With #13824 "min/max with NaNs", the generated code went from:

if (call_tmp_chpl82 > call_tmp_chpl83) {

to

call_tmp_chpl84 = (call_tmp_chpl82 > call_tmp_chpl83);
call_tmp_chpl85 = chpl_macro_double_isnan(call_tmp_chpl82);
if (call_tmp_chpl84 | (call_tmp_chpl85 != INT64(0))) {

causing a slowdown of 12%.

If instead of the library max() we change ep.chpl to invoke a custom max that does not cater to NaNs, the performance goes back.

Interestingly, if we switch from "max on reals then cast to int" to "cast each real to int then max", the performance recovers -- almost. It goes to the small, although detectable, 0.3% above the pre-#13824 performance.

vasslitvinov commented 5 years ago

One suggestion is to have a flag along the lines of --no-nan-comparisons that causes these comparisons to be implemented in the old, not-taking-NaN-into-consideration way. The user would opt into if they have a case like this that suffers. We could then create two variations of EP, one that throws the flag and one that doesn't.

This is discussed in #14000.

ronawho commented 5 years ago

if (call_tmp_chpl84 | (call_tmp_chpl85 != INT64(0))) {

Is that supposed to be a "bitwise or", or should it be a "logical or"?

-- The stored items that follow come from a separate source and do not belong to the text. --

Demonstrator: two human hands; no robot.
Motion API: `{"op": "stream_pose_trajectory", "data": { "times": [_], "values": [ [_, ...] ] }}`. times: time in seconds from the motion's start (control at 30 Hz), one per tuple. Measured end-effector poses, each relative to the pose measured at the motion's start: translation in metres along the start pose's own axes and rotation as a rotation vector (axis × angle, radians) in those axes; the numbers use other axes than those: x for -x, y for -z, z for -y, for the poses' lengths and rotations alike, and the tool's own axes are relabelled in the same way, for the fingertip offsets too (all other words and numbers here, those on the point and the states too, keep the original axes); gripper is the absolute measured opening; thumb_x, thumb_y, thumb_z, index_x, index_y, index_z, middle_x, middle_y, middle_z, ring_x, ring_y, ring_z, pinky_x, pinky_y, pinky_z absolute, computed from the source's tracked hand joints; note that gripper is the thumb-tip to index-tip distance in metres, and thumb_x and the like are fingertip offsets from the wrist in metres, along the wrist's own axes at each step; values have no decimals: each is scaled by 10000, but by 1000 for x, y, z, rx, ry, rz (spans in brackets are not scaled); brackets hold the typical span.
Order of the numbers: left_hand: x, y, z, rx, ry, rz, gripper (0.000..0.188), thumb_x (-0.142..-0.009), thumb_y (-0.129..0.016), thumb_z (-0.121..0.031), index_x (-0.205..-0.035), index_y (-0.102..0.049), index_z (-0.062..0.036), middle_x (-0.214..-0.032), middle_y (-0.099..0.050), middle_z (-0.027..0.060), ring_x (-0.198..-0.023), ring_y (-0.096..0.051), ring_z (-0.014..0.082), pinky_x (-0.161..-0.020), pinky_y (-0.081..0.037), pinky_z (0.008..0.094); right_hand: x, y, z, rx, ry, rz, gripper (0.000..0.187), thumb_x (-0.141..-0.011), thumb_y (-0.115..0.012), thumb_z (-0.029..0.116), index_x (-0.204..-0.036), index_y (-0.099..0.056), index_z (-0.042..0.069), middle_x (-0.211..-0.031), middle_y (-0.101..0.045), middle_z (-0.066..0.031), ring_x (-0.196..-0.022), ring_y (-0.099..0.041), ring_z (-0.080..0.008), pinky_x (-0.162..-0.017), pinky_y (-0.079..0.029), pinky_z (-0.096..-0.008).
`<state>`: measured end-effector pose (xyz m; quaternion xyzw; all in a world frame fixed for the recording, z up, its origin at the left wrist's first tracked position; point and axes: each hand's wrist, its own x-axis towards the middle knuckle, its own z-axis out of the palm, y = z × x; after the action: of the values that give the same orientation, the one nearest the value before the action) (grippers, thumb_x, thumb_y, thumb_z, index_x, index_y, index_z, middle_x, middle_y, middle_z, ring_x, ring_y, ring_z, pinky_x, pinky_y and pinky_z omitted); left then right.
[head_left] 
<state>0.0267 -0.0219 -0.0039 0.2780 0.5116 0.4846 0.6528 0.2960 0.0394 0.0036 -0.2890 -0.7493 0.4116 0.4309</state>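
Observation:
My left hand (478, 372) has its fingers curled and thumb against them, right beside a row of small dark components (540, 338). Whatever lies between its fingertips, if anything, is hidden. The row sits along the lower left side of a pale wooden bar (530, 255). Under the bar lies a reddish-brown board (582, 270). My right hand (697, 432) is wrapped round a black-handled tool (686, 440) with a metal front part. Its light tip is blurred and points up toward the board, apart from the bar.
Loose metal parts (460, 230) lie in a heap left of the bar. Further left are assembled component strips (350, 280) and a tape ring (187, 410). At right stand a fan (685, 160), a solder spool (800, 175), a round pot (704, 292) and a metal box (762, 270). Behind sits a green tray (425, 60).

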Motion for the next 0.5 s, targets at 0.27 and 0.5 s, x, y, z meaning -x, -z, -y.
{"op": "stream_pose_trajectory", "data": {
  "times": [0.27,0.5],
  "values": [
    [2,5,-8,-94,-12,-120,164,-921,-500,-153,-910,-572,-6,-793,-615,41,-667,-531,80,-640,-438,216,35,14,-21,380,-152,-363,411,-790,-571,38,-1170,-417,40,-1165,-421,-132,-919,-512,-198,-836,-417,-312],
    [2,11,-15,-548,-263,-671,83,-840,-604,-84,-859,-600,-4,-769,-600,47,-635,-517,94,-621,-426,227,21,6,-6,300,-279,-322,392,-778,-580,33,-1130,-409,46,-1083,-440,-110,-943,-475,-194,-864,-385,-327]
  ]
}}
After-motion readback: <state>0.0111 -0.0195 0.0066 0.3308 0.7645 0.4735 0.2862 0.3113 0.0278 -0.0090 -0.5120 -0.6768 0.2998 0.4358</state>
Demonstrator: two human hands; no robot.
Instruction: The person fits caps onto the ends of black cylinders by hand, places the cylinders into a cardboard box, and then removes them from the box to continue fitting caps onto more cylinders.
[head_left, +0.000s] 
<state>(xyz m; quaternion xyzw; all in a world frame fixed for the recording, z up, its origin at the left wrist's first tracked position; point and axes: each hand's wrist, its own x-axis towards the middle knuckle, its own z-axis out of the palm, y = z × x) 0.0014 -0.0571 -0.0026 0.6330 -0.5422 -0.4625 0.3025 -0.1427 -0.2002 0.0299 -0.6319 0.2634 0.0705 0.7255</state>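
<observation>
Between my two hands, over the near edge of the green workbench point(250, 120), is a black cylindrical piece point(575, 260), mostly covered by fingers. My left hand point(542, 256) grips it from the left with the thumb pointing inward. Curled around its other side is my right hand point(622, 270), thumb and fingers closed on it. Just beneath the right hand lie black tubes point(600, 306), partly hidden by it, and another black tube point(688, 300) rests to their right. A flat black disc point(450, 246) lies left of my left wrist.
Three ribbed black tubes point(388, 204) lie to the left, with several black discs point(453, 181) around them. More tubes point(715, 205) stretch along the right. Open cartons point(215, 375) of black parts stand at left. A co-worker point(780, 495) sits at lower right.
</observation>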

vasslitvinov commented 5 years ago

Is that supposed to be a "bitwise or", or should it be a "logical or"?

I saw Julia or somebody else use a "bitwise or" in this case. I thought "clever them, compute the two tests in parallel, rather than one after another". So I gave it a shot.

What do you think about can switching to "logical or" on master and watching performance impact?

ronawho commented 5 years ago

It doesn't impact performance, but it seemed odd to me.

ronawho commented 5 years ago

FWIW throwing --no-ieee-float seems to restore performance. We map that to -ffast-math under gcc which among other things enables -ffinite-math-only, which I think disables NaN checks.

vasslitvinov commented 9 months ago

It [using "bitwise or", not "logical or"] doesn't impact performance, but it seemed odd to me.